La fondation primitive de l’église de Donzy remonte aux premières années du XIIe siècle et est attribuée à Hervé II, baron de Donzy en 1121 ; elle était desservie jusqu’à la Révolution par un collège de chanoines.

 

Elle devient collégiale au XIIIe siècle pour abriter les reliques d’un ermite qui avait été apportées par des moines bretons au village voisin de la Bretonnière. La translation des reliques eut lieu en 1170, en cette même année le roi Louis VII le jeune aidé de Guy comte de Nevers attaquèrent Hervé III baron de Donzy, assiégèrent et rasèrent son château.

 

L’église eut à souffrir pour la première fois de cet assaut, et connut d’autres pillages ; elle fut reconstruite vers 1180 puis de nouveau ruinée par les incendies de 1440 et 1488 qui ravagèrent la cité. Elle fut rebâtie au début du XVIe siècle en style flamboyant ; Le 12 juin 1508, Jean Baillet évêque d’Auxerre, et la comtesse Françoise d’Albret permettent la reconstruction de Saint Carradh’euc ; on doit à cette reconstruction la porte latérale de l’église. En 1569 les calvinistes, maîtres d’Entrains et de La Charité sur Loire saccagent la collégiale, dévastée depuis cette époque, elle fut interdite au culte par l’évêque d’Auxerre à la fin de l’ancien régime. En 1839, une souscription des habitants de Donzy et un don de Louis Philippe et de la reine Amélie permirent la restauration de l’église.

 

La reconstruction dura 10 ans

 

De l’église ancienne, il ne reste que le chœur et une partie du collatéral nord où la première’ chapelle, celle des fonts baptismaux renferme un autel et des colonnes du XVIe siècle. Dans la deuxième chapelle de style flamboyant les arcs de la voûte retombent sur des culots ornés de symboles des évangélistes.

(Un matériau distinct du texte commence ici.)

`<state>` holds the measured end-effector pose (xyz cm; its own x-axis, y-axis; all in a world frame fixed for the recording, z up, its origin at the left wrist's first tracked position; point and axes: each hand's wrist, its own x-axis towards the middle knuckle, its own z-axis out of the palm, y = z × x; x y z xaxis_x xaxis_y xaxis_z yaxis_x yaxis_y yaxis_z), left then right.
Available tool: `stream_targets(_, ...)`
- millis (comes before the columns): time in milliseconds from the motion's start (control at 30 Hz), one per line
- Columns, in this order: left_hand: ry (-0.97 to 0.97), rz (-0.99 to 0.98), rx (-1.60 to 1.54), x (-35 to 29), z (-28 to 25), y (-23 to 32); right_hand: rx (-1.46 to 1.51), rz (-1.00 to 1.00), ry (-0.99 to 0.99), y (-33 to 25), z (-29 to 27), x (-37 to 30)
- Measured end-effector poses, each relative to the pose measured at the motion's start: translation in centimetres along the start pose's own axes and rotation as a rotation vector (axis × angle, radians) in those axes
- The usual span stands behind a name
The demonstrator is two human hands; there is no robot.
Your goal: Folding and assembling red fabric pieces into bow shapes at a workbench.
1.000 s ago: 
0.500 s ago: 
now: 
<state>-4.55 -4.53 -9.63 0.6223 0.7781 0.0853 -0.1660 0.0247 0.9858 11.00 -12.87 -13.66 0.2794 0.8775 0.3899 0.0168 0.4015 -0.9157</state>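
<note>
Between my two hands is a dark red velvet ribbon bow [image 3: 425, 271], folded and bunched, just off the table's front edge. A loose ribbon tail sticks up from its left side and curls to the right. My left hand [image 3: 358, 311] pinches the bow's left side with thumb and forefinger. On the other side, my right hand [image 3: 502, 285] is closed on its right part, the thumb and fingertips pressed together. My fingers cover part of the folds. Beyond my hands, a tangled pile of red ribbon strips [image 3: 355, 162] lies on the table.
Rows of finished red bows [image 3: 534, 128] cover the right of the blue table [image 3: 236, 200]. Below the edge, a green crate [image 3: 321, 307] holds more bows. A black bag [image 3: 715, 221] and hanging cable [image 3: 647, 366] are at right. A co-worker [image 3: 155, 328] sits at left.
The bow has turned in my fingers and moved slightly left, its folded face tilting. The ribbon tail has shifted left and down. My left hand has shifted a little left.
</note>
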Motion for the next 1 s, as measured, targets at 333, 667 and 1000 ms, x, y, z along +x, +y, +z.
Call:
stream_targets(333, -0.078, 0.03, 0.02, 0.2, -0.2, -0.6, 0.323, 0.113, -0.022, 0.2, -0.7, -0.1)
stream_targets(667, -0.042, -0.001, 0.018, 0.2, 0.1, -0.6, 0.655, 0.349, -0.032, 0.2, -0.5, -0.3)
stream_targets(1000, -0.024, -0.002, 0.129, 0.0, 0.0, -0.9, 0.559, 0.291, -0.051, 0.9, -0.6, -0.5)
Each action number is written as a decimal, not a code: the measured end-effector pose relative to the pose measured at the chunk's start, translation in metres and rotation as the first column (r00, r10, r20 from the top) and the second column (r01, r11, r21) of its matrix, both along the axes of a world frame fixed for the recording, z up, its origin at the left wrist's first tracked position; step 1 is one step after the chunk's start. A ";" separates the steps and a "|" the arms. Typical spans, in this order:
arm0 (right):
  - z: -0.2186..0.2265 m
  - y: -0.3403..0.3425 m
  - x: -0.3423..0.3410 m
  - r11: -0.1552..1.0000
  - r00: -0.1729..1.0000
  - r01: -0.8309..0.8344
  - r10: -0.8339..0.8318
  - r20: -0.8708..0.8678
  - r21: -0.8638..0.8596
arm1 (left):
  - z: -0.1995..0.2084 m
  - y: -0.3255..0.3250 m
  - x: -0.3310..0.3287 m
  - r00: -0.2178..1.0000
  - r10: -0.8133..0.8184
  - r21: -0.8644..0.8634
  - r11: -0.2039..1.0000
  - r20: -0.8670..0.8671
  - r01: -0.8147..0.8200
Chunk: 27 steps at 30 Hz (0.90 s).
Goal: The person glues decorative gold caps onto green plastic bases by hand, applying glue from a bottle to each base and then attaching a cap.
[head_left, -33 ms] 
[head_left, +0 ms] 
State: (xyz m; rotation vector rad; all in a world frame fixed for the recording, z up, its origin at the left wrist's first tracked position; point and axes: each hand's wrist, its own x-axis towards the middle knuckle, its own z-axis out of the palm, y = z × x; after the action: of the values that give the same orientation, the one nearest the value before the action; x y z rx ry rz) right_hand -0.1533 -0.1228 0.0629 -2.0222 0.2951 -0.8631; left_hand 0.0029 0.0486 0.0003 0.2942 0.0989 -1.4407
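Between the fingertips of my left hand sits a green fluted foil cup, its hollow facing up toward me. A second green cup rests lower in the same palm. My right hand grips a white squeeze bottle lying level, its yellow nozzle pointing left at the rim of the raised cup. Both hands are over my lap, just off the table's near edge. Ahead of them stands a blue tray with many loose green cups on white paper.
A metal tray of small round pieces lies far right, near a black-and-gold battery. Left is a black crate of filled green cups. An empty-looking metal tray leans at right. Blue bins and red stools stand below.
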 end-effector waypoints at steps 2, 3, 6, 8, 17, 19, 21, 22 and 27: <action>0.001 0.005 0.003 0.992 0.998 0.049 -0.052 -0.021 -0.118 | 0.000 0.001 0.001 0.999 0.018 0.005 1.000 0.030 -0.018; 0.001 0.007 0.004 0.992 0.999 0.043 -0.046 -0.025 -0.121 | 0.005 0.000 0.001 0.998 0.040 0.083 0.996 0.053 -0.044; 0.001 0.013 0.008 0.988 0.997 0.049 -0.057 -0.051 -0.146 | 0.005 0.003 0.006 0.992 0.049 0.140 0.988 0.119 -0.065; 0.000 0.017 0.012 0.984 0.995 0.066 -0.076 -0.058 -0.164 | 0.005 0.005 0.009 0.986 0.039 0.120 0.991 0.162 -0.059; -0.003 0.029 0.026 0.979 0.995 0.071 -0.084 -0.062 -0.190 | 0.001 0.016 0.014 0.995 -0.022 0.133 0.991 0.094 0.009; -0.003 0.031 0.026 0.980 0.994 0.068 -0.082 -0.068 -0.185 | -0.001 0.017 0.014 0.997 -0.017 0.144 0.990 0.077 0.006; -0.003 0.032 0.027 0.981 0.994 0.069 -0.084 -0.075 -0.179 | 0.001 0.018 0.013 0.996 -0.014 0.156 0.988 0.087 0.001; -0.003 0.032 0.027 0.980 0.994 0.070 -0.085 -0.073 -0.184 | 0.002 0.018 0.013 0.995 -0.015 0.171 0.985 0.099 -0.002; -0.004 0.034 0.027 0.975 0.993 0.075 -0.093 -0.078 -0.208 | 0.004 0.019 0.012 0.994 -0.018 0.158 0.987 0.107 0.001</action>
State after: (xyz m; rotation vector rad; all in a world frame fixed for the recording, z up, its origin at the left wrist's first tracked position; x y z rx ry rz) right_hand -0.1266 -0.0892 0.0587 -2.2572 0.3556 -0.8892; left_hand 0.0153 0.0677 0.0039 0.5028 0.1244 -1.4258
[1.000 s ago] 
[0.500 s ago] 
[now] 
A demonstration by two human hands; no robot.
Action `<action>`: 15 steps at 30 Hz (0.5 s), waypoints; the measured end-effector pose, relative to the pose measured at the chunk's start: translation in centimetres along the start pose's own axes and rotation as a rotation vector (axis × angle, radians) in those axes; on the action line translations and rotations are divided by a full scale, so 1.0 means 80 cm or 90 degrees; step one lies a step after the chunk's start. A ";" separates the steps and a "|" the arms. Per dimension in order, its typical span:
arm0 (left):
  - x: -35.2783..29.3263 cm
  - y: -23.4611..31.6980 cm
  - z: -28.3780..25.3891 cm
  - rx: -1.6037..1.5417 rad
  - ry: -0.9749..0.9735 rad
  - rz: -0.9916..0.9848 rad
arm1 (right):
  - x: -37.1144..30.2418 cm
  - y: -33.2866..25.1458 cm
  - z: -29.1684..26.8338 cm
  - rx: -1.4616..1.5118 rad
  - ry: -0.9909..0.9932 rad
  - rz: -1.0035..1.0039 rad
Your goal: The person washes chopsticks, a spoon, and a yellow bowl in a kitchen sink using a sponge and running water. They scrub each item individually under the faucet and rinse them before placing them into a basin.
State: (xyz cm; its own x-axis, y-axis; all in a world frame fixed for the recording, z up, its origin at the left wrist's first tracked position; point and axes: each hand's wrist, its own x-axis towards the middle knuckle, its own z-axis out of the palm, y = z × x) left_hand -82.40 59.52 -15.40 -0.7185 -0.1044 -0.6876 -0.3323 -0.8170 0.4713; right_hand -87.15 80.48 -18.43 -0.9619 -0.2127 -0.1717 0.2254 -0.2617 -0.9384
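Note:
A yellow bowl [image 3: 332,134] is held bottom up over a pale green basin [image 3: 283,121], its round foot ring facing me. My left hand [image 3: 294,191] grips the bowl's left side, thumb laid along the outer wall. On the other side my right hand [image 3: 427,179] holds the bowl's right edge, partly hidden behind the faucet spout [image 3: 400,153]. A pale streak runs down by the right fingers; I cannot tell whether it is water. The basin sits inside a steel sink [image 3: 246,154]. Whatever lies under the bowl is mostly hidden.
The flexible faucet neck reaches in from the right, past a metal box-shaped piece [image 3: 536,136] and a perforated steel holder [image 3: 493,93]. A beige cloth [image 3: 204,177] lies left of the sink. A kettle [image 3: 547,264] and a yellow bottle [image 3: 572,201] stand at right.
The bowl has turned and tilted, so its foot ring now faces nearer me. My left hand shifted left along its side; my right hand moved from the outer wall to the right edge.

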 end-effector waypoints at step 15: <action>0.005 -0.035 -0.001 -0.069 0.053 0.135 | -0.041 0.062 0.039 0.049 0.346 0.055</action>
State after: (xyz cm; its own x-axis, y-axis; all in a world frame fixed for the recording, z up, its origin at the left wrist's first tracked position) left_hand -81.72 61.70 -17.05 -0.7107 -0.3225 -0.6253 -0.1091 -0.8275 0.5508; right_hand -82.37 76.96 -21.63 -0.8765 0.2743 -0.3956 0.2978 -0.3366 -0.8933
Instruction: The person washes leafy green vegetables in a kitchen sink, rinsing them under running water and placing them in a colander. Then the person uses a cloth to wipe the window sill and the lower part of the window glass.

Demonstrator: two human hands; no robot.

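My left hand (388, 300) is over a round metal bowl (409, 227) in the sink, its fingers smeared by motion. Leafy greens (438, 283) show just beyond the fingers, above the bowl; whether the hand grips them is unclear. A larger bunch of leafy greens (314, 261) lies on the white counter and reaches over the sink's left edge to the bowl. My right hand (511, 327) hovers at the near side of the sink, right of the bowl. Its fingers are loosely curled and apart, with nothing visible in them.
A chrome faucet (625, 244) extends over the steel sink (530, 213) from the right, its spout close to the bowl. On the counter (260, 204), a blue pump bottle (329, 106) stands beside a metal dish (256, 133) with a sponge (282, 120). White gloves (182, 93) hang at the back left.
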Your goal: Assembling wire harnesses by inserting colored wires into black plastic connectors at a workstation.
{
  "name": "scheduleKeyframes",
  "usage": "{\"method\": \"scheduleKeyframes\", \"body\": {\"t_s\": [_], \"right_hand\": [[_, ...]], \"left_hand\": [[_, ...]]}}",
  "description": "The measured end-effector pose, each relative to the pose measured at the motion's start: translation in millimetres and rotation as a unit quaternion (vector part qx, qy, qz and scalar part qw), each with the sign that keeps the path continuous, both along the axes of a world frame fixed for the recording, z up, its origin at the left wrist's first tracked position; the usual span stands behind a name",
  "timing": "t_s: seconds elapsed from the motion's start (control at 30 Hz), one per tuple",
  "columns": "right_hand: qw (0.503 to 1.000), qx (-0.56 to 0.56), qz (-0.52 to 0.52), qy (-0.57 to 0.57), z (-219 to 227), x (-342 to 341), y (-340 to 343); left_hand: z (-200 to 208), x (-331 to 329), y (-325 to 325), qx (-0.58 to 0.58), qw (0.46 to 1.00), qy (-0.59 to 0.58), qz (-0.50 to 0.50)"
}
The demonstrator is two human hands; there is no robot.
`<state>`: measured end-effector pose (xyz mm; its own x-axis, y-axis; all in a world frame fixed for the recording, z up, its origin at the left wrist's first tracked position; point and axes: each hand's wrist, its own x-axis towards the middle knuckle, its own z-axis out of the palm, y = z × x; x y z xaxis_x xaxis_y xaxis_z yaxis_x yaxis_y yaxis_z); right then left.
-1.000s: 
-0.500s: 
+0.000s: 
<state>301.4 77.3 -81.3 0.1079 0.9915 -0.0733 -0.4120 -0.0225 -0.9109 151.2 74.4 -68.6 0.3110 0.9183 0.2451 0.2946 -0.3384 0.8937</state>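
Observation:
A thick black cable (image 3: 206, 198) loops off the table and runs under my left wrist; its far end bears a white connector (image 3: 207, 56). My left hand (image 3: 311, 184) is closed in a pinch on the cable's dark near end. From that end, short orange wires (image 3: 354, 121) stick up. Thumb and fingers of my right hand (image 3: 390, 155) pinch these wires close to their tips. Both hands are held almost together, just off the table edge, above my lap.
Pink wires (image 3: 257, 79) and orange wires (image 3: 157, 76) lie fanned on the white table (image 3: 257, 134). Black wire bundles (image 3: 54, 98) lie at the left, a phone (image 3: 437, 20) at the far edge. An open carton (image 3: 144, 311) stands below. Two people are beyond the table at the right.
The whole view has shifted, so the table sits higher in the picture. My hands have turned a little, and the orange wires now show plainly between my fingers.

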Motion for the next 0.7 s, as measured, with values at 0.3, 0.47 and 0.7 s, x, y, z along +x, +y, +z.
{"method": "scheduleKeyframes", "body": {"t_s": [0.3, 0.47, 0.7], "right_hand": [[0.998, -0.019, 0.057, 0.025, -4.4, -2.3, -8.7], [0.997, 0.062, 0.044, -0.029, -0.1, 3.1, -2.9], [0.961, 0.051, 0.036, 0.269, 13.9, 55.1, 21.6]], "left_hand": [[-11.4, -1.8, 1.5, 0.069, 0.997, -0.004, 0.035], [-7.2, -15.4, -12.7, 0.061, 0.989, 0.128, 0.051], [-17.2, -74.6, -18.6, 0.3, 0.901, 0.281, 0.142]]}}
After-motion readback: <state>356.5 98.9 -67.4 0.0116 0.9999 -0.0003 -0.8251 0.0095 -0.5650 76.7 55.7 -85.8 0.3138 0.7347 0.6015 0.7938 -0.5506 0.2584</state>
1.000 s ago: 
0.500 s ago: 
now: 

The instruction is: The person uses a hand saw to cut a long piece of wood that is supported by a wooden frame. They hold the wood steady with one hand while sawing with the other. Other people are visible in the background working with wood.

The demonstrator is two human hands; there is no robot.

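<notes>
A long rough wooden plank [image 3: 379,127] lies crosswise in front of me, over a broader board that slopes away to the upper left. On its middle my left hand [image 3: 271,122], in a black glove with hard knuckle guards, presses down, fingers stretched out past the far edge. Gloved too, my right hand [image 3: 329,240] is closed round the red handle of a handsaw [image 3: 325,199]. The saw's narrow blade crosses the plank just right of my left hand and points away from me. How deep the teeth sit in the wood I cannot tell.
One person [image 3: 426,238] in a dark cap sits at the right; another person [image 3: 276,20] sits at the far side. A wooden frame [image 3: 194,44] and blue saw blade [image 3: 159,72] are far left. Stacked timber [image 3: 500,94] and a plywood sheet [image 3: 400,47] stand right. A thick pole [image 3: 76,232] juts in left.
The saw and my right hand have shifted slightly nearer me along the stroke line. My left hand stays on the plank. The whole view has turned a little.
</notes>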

La tour a une hauteur de 37 mètres

 

A la base de la tour, l’épigraphe « Liberté, égalité, fraternité » qui excite la curiosité des touristes résulte d’une opposition « digne des aventures de Pépone et de Don Camillo ».

 

En 1881, le maire désire à l’occasion de la fête nationale faire peindre la girouette de l’église aux couleurs républicaines. Il s’ensuit un différend qui dura de 1881 à 1897 avec le curé de la paroisse. Le maire fait interdire les processions par un arrêté communal ; le curé passe outre, ce qui le conduira en prison durant deux jours en 1897. Pendant ces évènements, le maire fait peindre sur le mur « Propriété Communale » puis l’épigraphe, que l’on peut lire actuellement « Liberté, Égalité, Fraternité » L’événement prit une dimension nationale et un arrêt du conseil d’État annula la décision de justice et réhabilita le curé Bailly.

 

Après la reconstruction de l’église, de 1839 à 1849, on fit abattre les maisons alignées au pied de l’église pour y construire le parvis et l’escalier en 1856.Ces maisons parallèles à l’église, bordaient une ruelle appelée autrefois rue du Cloître ; elles étaient occupées par des boutiques et des ateliers d’artisans. Au XVIIIe siècle, selon l’abbé Rougé les marchands à Donzy étaient en petit nombre.